In the records below, find each line containing the word "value" and copy it.
★ ★ ★ ★
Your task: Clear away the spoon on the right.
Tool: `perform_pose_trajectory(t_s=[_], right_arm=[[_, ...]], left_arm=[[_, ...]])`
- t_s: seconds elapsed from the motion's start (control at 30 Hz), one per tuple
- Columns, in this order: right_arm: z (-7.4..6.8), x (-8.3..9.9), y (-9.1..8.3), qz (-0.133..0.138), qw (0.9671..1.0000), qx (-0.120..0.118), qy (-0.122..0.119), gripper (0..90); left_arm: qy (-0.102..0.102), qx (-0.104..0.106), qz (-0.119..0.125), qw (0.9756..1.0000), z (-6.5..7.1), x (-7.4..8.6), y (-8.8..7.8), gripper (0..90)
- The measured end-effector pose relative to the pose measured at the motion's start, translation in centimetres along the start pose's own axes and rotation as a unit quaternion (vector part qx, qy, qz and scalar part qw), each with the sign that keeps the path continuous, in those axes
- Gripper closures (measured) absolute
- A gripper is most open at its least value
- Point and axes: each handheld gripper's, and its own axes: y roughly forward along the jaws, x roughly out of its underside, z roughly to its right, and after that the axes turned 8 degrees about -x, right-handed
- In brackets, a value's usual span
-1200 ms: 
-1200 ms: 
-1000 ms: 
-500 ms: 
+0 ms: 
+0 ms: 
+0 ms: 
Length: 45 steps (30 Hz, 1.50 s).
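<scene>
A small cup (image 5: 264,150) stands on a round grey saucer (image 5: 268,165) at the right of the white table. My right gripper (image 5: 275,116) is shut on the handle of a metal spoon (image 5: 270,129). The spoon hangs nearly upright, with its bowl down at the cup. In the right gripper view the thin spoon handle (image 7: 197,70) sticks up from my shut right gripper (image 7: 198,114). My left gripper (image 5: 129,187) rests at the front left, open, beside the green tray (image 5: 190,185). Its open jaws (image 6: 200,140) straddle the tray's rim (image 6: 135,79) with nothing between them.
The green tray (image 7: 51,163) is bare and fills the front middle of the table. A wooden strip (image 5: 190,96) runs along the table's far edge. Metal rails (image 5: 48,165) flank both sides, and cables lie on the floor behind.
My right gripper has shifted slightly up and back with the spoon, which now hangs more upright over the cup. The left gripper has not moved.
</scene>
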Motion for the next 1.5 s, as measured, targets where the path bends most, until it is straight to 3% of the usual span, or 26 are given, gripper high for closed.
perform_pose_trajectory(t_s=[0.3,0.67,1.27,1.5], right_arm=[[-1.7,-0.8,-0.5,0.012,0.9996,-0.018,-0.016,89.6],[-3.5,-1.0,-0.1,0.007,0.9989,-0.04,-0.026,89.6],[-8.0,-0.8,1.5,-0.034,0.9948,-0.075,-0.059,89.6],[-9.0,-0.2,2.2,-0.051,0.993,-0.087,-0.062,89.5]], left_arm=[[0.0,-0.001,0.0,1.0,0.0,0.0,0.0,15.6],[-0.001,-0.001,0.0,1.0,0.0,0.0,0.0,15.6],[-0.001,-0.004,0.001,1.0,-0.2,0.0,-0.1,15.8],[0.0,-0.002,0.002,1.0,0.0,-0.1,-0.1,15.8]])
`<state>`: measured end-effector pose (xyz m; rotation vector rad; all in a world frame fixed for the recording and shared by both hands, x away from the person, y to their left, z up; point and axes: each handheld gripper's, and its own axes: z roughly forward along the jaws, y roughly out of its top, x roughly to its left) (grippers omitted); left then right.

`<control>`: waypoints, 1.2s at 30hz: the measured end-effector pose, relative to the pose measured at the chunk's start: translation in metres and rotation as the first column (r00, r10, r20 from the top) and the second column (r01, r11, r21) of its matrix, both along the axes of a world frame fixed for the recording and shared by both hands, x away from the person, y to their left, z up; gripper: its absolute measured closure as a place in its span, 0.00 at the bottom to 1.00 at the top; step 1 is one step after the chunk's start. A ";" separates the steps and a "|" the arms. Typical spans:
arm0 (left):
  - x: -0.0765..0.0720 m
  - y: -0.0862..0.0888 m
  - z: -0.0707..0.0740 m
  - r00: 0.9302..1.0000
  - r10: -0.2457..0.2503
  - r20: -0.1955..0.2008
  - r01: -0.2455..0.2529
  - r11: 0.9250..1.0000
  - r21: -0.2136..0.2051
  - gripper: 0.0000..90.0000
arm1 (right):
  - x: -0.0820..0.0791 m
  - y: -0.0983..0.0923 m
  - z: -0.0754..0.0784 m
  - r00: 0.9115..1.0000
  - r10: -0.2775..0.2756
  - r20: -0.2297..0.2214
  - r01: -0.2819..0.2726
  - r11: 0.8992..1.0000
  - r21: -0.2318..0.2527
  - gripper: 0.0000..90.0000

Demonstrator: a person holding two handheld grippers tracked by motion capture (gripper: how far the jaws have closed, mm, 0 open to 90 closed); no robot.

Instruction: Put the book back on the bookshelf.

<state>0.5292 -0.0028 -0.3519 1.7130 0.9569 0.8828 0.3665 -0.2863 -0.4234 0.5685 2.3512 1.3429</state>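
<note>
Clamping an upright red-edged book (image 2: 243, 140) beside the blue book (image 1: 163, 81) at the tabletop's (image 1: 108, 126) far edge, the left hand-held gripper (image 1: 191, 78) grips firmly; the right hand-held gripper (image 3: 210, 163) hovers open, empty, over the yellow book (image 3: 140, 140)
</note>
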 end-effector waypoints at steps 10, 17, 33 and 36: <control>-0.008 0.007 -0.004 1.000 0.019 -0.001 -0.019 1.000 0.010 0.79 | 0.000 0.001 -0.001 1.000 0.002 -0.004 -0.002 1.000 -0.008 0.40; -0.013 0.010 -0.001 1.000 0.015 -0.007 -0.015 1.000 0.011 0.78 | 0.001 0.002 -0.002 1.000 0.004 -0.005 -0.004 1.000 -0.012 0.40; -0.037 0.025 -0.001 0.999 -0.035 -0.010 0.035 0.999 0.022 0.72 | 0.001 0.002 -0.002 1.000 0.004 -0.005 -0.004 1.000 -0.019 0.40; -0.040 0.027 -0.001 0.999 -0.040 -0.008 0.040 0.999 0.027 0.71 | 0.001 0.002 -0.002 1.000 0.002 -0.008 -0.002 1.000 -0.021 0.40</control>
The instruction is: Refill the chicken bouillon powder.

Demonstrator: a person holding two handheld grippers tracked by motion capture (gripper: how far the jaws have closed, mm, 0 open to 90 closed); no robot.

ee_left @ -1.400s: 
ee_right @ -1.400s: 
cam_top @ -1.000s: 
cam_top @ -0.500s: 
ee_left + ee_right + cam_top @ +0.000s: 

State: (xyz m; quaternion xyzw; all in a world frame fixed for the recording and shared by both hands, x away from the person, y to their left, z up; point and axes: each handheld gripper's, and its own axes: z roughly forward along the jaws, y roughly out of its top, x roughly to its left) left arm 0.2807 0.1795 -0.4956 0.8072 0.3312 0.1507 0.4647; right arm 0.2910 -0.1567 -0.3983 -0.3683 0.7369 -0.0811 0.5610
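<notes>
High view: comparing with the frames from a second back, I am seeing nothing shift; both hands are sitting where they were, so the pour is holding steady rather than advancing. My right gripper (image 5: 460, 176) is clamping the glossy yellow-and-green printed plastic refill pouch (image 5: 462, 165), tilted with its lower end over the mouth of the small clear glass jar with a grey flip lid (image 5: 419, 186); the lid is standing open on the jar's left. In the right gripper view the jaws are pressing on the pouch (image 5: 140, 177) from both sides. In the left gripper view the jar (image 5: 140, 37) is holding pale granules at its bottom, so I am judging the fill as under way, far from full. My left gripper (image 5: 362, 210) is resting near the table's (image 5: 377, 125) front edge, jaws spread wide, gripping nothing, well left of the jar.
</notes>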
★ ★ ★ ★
Output for this exercise →
- A gripper is most open at its least value
- In brackets, a value's usual span

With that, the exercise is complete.